Task description: Set every entry down again precisely.

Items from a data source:
··········

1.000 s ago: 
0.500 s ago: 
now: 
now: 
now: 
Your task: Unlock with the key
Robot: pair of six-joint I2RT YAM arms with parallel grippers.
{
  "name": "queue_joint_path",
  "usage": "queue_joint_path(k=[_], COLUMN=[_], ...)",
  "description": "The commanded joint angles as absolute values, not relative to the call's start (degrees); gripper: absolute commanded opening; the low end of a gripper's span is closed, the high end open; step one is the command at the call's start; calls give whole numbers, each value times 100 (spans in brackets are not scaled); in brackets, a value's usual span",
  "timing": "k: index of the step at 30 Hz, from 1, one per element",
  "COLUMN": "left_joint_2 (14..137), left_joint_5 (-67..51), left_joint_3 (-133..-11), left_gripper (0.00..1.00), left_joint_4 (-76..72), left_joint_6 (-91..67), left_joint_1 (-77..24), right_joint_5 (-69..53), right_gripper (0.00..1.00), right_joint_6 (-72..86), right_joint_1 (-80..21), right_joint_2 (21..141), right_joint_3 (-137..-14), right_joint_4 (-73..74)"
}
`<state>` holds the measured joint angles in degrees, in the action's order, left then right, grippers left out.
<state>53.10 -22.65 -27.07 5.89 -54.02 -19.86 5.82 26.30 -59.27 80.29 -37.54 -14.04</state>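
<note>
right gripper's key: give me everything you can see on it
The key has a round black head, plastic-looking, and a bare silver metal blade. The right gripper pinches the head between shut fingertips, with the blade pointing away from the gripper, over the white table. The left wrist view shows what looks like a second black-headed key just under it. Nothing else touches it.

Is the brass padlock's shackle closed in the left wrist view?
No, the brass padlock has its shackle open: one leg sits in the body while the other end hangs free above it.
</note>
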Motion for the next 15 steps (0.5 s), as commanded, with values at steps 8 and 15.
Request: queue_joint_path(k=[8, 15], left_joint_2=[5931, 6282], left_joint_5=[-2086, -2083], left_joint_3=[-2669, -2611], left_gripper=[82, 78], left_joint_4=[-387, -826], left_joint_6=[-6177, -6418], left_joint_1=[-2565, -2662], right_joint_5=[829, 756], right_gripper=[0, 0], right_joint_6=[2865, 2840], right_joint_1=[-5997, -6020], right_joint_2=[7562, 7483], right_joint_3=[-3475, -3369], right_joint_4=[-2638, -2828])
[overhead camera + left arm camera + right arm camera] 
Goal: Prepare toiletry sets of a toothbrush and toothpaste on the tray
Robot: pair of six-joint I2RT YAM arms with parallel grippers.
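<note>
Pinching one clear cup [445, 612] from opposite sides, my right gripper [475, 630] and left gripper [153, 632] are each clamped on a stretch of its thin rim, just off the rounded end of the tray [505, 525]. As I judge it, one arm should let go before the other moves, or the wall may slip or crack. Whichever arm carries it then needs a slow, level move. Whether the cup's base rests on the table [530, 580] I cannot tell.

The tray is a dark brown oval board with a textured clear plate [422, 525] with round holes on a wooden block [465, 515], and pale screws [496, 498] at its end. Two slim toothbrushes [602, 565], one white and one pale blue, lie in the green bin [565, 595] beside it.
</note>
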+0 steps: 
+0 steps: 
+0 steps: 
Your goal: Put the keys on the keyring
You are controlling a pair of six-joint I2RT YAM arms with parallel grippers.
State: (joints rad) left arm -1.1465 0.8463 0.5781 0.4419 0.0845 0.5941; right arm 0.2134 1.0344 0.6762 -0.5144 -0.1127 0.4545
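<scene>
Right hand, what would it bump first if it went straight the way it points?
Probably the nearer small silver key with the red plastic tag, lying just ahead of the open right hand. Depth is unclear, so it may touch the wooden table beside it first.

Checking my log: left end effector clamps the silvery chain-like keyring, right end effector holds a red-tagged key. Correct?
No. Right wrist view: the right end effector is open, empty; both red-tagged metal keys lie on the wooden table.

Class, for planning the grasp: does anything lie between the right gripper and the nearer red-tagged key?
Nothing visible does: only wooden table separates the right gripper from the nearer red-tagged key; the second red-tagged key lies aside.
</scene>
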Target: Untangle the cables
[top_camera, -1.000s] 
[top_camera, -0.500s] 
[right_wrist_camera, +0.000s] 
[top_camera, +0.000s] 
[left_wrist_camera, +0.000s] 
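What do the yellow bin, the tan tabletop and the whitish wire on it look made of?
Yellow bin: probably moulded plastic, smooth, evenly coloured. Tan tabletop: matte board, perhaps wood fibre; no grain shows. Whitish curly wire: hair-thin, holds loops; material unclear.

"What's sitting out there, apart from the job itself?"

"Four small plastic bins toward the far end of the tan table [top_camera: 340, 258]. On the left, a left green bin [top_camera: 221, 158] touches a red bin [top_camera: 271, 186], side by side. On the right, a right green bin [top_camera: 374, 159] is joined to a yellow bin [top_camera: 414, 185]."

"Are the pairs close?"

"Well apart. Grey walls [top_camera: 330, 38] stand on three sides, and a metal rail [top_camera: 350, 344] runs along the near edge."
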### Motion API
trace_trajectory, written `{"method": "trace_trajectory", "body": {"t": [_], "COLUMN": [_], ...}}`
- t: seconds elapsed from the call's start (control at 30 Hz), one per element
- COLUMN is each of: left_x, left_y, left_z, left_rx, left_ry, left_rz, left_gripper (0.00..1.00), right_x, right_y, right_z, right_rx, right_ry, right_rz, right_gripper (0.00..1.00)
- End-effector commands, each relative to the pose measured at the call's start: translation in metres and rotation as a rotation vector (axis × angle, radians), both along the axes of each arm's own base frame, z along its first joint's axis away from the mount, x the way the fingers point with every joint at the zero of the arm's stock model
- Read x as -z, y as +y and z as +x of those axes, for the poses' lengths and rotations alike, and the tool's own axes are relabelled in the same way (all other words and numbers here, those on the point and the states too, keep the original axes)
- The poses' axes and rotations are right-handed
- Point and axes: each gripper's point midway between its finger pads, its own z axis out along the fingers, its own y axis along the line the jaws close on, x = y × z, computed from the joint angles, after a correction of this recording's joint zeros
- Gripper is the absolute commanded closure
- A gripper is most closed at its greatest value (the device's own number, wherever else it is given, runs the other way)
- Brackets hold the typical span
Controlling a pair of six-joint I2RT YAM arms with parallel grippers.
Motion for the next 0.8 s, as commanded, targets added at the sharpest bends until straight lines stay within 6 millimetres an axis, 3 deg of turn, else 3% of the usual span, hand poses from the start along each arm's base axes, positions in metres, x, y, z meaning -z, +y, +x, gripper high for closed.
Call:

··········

Response to the exercise:
1.000 s ago: 
0.500 s ago: 
now: 
now: 
now: 
Your task: Unlock with the key
Robot: pair of six-joint I2RT YAM arms with parallel grippers.
{
  "name": "queue_joint_path",
  "usage": "queue_joint_path(k=[_], COLUMN=[_], ...)",
  "description": "The commanded joint angles as absolute values, not relative to the call's start (degrees); gripper: absolute commanded opening; the low end of a gripper's span is closed, the high end open; step one is the command at the call's start; calls give whole numbers, each value times 100 (spans in brackets are not scaled); in brackets, a value's usual span",
  "timing": "k: index of the step at 30 Hz, from 1, one per element",
  "COLUMN": "left_joint_2 (14..137), left_joint_5 (-67..51), left_joint_3 (-133..-11), left_gripper (0.00..1.00), left_joint_4 (-76..72), left_joint_6 (-91..67), left_joint_1 (-77..24), right_joint_5 (-69..53), right_gripper (0.00..1.00), right_joint_6 (-72..86), right_joint_1 (-80..21), right_joint_2 (21..141), right_joint_3 (-137..-14), right_joint_4 (-73..74)"
}
`<state>` holds the measured joint angles in degrees, in the action's order, left then right, grippers left out.
<state>53.10 -22.65 -27.07 5.89 -54.02 -19.86 5.82 26.30 -59.27 80.29 -37.54 -14.04</state>
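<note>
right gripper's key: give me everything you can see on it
The key has a round black head, plastic-looking, and a bare silver metal blade. The right gripper pinches the head between shut fingertips, with the blade pointing away from the gripper, over the white table. The left wrist view shows what looks like a second black-headed key just under it. Nothing else touches it.

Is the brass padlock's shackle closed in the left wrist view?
No, the brass padlock has its shackle open: one leg sits in the body while the other end hangs free above it.
</note>
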Motion for the next 15 steps (0.5 s), as commanded, with values at steps 8 and 15.
Request: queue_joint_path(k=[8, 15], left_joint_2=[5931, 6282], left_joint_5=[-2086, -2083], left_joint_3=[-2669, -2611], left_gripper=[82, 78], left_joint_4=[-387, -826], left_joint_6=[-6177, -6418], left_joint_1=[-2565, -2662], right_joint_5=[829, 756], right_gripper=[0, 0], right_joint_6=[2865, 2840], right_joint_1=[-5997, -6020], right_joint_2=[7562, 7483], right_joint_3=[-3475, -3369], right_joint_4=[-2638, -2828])
[overhead camera + left arm camera + right arm camera] 
Goal: Prepare toiletry sets of a toothbrush and toothpaste on the tray
Robot: pair of six-joint I2RT YAM arms with parallel grippers.
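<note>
Pinching one clear cup [445, 612] from opposite sides, my right gripper [475, 630] and left gripper [153, 632] are each clamped on a stretch of its thin rim, just off the rounded end of the tray [505, 525]. As I judge it, one arm should let go before the other moves, or the wall may slip or crack. Whichever arm carries it then needs a slow, level move. Whether the cup's base rests on the table [530, 580] I cannot tell.

The tray is a dark brown oval board with a textured clear plate [422, 525] with round holes on a wooden block [465, 515], and pale screws [496, 498] at its end. Two slim toothbrushes [602, 565], one white and one pale blue, lie in the green bin [565, 595] beside it.
</note>
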+0 steps: 
+0 steps: 
+0 steps: 
Your goal: Put the keys on the keyring
You are controlling a pair of six-joint I2RT YAM arms with parallel grippers.
State: (joints rad) left arm -1.1465 0.8463 0.5781 0.4419 0.0845 0.5941; right arm 0.2134 1.0344 0.6762 -0.5144 -0.1127 0.4545
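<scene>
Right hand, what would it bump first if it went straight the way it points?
Probably the nearer small silver key with the red plastic tag, lying just ahead of the open right hand. Depth is unclear, so it may touch the wooden table beside it first.

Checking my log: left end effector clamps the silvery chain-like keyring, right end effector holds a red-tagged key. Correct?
No. Right wrist view: the right end effector is open, empty; both red-tagged metal keys lie on the wooden table.

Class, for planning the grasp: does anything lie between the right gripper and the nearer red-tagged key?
Nothing visible does: only wooden table separates the right gripper from the nearer red-tagged key; the second red-tagged key lies aside.
</scene>
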Target: Untangle the cables
[top_camera, -1.000s] 
[top_camera, -0.500s] 
[right_wrist_camera, +0.000s] 
[top_camera, +0.000s] 
[left_wrist_camera, +0.000s] 
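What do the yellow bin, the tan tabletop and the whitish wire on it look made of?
Yellow bin: probably moulded plastic, smooth, evenly coloured. Tan tabletop: matte board, perhaps wood fibre; no grain shows. Whitish curly wire: hair-thin, holds loops; material unclear.

"What's sitting out there, apart from the job itself?"

"Four small plastic bins toward the far end of the tan table [top_camera: 340, 258]. On the left, a left green bin [top_camera: 221, 158] touches a red bin [top_camera: 271, 186], side by side. On the right, a right green bin [top_camera: 374, 159] is joined to a yellow bin [top_camera: 414, 185]."

"Are the pairs close?"

"Well apart. Grey walls [top_camera: 330, 38] stand on three sides, and a metal rail [top_camera: 350, 344] runs along the near edge."
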### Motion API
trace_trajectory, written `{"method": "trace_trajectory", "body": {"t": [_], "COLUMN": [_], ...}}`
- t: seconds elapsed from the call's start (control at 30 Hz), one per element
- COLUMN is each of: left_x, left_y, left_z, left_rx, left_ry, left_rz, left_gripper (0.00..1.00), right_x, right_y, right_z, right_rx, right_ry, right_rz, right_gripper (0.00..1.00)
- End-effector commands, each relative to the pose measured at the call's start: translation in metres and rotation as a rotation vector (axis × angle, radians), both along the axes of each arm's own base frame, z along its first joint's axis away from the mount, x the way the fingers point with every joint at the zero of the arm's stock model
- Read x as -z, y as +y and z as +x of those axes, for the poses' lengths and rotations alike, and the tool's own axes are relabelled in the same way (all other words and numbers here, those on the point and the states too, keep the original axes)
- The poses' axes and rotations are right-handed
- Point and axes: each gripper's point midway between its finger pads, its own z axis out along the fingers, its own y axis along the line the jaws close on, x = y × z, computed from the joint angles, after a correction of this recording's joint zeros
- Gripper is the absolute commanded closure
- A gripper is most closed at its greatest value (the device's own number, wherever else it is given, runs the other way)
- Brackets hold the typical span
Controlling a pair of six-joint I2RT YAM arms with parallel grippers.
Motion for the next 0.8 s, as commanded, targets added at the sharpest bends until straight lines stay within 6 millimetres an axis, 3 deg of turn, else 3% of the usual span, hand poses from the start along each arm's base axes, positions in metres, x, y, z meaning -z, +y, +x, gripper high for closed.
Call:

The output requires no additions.